─── Collected material

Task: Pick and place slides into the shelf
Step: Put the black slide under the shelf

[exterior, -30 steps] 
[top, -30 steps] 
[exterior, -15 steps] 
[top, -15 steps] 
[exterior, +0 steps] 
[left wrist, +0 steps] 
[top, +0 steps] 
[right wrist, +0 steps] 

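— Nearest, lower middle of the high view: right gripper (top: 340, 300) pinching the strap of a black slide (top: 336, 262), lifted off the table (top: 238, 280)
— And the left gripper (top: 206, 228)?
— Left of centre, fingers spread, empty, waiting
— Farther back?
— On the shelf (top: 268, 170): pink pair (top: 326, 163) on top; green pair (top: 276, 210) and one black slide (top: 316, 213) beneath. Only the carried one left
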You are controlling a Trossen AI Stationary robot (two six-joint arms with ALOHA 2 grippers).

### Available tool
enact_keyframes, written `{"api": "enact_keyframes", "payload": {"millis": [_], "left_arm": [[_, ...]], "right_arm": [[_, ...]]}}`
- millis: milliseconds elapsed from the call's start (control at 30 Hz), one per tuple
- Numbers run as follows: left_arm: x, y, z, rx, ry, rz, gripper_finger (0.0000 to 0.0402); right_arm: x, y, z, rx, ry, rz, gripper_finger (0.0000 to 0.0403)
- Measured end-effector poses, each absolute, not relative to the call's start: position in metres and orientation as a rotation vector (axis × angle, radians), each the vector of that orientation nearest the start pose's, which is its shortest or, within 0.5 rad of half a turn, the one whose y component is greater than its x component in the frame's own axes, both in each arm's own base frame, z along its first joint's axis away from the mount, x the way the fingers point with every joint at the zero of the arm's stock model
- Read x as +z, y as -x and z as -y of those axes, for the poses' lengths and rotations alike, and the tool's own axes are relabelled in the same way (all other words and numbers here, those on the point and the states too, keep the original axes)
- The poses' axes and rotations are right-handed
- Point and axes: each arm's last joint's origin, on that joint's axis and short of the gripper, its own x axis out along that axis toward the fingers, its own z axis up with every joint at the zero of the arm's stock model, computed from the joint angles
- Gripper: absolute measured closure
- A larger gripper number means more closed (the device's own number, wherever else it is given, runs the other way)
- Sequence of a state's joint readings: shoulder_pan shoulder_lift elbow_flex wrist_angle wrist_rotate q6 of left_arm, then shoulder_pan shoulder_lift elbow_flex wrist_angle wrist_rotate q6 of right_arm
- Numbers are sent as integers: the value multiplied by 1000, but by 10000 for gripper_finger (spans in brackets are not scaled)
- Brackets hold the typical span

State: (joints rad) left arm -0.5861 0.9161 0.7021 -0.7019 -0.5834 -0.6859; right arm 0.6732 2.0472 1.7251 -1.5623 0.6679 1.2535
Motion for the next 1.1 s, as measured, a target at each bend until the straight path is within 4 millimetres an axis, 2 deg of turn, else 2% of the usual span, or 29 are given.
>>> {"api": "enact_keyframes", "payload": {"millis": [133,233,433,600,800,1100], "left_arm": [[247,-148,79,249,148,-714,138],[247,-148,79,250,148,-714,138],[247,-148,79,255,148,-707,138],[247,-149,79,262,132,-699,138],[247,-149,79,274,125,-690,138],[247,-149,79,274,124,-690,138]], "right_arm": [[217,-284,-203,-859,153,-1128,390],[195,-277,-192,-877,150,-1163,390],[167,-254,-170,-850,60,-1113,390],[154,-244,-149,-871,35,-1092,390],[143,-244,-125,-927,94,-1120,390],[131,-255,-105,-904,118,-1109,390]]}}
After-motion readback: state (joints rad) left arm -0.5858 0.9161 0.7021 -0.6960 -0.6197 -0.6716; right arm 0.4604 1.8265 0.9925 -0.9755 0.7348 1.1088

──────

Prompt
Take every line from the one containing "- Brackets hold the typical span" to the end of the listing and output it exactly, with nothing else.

Solved exercise
- Brackets hold the typical span

State: (joints rad) left arm -0.5861 0.9161 0.7021 -0.7019 -0.5834 -0.6859; right arm 0.6732 2.0472 1.7251 -1.5623 0.6679 1.2535
Motion for the next 1.1 s, as measured, a target at each bend until the straight path is within 4 millimetres an axis, 2 deg of turn, else 2% of the usual span, or 29 are given.
>>> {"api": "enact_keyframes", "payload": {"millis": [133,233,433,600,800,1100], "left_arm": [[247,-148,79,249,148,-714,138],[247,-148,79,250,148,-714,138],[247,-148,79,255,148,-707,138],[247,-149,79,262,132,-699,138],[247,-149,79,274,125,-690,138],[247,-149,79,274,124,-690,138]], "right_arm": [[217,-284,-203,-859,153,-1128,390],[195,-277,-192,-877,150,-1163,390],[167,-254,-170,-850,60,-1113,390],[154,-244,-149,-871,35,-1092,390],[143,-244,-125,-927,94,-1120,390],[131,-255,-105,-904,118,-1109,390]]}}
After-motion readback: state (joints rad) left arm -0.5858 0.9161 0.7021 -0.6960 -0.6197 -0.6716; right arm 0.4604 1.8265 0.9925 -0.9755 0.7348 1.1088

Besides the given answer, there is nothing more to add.